There was no stopping them. She even refused to wear a helmet, not wishing to look like a wimp next to Bobby, who consistently violated the helmet law on the grounds that his head was his own affair, cowlick and all. With some misgiving, Switters saw them off, then wheeled into the living room and parked below the Matisse. The big blue nude rose like a mountain range, an azure Appalachia of loaves, humps, and knobs, a topographical maquette constructed from huckleberry jelly, a curvaceous cobalt upland where clumps of wild asters clung precariously to the hillsides and the bluebirds all sipped curacao. Matisse’s nude was nude but not really naked, which is to say, though she was beyond shame or embarrassment, she was far from brazen. Her purpose was not to titillate but to inspire awe at the infinite blueness of our finite world.

In her way, she was more innocent than Suzy, wiser than Maestra; a woman such as Switters had never known nor would ever know—or so he thought—and as such, perfectly suited to preside over his musings of the moment.

Bobby is correct, he mused. To deny that young girls were throbbing hives of sexual honey was to be both sexist and ageist. On the other hand, to steal samples of that honey or dupe them out of it, or to view them as only hives or even as primarily hives was an equal or perhaps greater wrong. The big blue nude seemed to nod in agreement. Taboos, however, were not good, either. Taboos were superstitions with fangs on them, and if not transcended, they punctured the brain and drained the spirit. A taboo was a crystallized knot of societal fear and must be unraveled, cut through, or smashed if a people were to set themselves free. Ancient Greeks had a concept they called “eating the taboo,” and the agorhi sect in India took a similar approach. As a path to liberation, these golden Greeks and holy Hindus would deliberately break any and all of their culture’s prevailing taboos in order to loosen their hold, destroy their power. It was an active, somewhat radical method of triumphing over fear by confronting that which frightened: embracing it, dancing with it, absorbing it, and moving past it. It was a casting out of demons.
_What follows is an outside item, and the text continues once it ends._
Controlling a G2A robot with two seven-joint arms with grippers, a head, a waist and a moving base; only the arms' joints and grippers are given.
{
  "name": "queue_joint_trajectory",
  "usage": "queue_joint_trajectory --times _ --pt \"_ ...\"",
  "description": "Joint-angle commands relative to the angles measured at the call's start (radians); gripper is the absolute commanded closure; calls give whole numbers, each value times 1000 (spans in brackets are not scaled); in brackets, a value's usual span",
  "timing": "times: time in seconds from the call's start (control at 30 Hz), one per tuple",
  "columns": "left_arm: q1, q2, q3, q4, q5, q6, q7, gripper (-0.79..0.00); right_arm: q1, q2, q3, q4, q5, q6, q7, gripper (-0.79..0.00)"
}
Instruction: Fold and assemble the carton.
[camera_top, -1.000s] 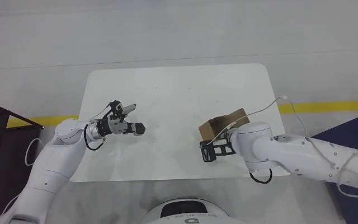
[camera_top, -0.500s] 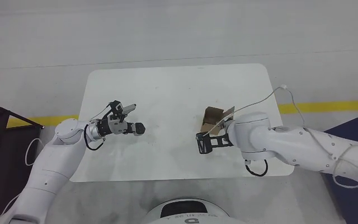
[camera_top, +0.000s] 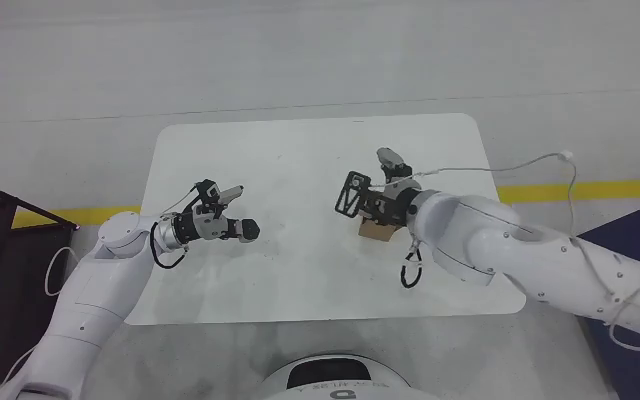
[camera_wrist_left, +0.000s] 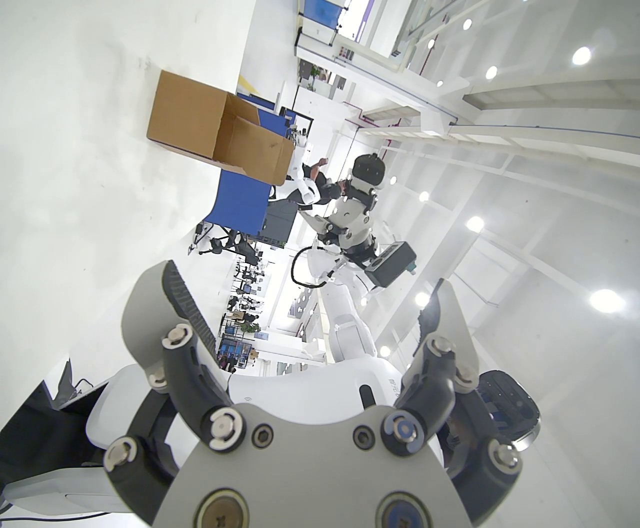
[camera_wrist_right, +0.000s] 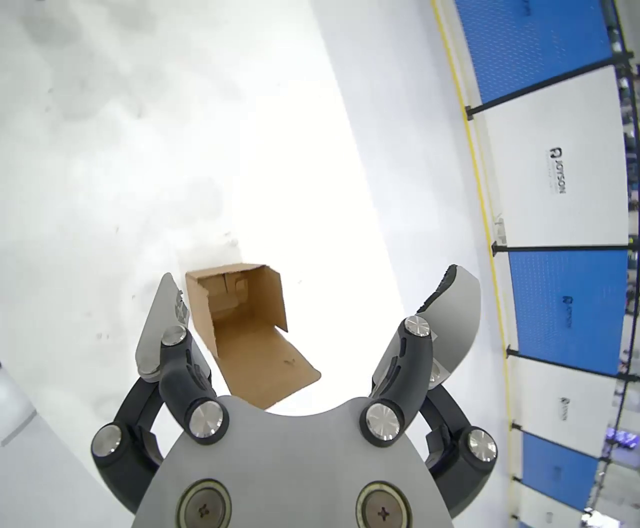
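Carton (camera_top: 377, 228) lies on its side on my white surface (camera_top: 300, 160), right of the middle and nearer my body than the far edge. It is plain brown cardboard. In the top view my right wrist covers most of it, so I see just a small brown patch below the wrist. My right wrist view shows the carton (camera_wrist_right: 245, 320) more fully. One end is open and turned toward that camera, one flap lies flat on the surface and another stands up along the side. Inside I can see the folded panels at the far end.

My right pincer (camera_top: 350, 194) is spread wide with nothing between its fingers. It sits just beside the carton on the side toward the middle of the surface. In its own view the right pincer (camera_wrist_right: 312, 287) frames the open end, and I cannot tell whether either finger touches the cardboard.

My left pincer (camera_top: 245, 210) is also spread open and empty, over the left part of the surface and well apart from the carton. From the left pincer (camera_wrist_left: 305, 290) the carton (camera_wrist_left: 215, 132) shows far off, with its open end tilted away.

A yellow line (camera_top: 590, 187) runs across the floor beyond the right edge of the surface.
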Motion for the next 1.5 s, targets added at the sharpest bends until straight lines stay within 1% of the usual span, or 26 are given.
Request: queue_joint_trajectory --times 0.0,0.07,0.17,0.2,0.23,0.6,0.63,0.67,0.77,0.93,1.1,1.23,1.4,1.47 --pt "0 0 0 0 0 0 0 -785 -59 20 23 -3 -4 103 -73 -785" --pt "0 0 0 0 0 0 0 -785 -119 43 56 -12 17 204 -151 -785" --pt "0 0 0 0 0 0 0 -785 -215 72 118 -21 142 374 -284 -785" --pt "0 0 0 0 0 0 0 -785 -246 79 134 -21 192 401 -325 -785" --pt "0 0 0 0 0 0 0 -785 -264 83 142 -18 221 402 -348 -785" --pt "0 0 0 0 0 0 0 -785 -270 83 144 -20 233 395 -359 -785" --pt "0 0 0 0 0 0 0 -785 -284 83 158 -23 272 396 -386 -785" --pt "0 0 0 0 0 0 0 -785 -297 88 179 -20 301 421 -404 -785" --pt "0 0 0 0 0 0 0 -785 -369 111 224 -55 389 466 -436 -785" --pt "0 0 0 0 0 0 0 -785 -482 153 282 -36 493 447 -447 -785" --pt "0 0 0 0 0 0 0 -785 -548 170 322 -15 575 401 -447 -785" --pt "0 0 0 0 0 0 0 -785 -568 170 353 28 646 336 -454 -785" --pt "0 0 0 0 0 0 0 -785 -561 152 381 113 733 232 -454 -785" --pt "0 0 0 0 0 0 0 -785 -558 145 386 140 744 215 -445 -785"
Wouldn’t it be to his betterment and, perhaps, to society’s as well, to go on down to Sacramento and, in one way or another, stare that taboo in the eye? Wouldn’t it? Or was this merely some elaborate Swittersesque rationalization? (The big blue nude gave nary a sign.)

At 6 P.M. he began to worry. At quarter past, he revved up the fret machine. It was darker than the clam beds of Styx out there, and a needle-nose rain had commenced to fall. Where could they be? Certainly, something had gone wrong. In her frail condition, Maestra might have lost her grip and fallen off. Bobby, hardly the most cautious of bikers, might have skidded them into a lumber truck. Or a driver, typically unmindful of motorcycles and further handicapped by the gloom and the rain, might have plowed into them or run them over a curb. There must have been an accident. What else would have delayed them? Switters dismissed any notion of hanky-panky. There were limits to Bobby’s gallantry. She was a grandmother, for God’s sake! She was older than salt.
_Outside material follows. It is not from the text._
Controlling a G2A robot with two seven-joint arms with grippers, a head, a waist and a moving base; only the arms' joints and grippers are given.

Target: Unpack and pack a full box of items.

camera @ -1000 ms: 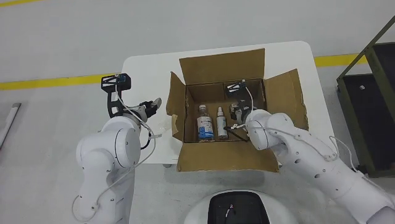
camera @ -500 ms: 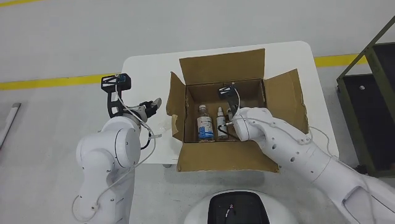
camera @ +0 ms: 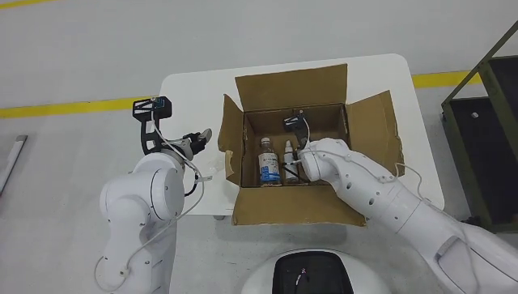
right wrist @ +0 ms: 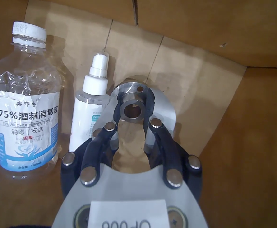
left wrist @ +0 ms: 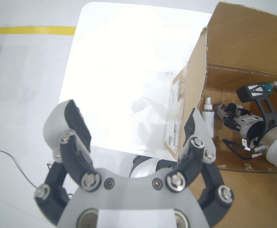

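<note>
Top view: a white table (camera: 194, 91) carries an open cardboard box (camera: 291, 87) with all four flaps folded outward. The left arm stands outside the box, over the table's left edge. The right arm reaches down into the box from the near side.

Left gripper (left wrist: 131, 112): its ribbed pads are spread wide apart, with nothing between them. It hangs just beside the box's left wall.

Contents, by size: a large bottle (right wrist: 24, 110), clear with a white cap and a blue-and-white label, lies on the box floor against the left side. A slim spray bottle (right wrist: 88, 110) lies just beside it, parallel and apart from it. A metal flanged part (right wrist: 162, 110), a silver disc with a bored hub, is carried low in the box just beside the spray bottle.

Right gripper (right wrist: 132, 115): its fingers are clamped on the hub of the metal flanged part. Whether the part touches the floor or the spray bottle cannot be told.

Change over the last second: the right arm has swung leftward across the box interior, from the right-hand part of the floor to a position next to the spray bottle, and most of that travel came in the first half-second. The two bottles, the box flaps and the left arm are unchanged.

Reading: the part now sits in line with the bottles, so this is probably a packing step. Release is likely next, with floor space remaining to the right for further items.
</note>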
He had just decided to give them ten more minutes before calling the police when the telephone burbled. A table was sideswiped and a floorlamp flattened on his way to the phone. Evidently he needed more practice in the Invacare 9000. He was not yet the starship commander he fancied himself to be.

“Bobby! What’s happened? Is she all right?”

“All right? Yeah, she’s fine—except for being stubborn as a frostbit fireplug. We’re having a big fight, to tell you the truth.”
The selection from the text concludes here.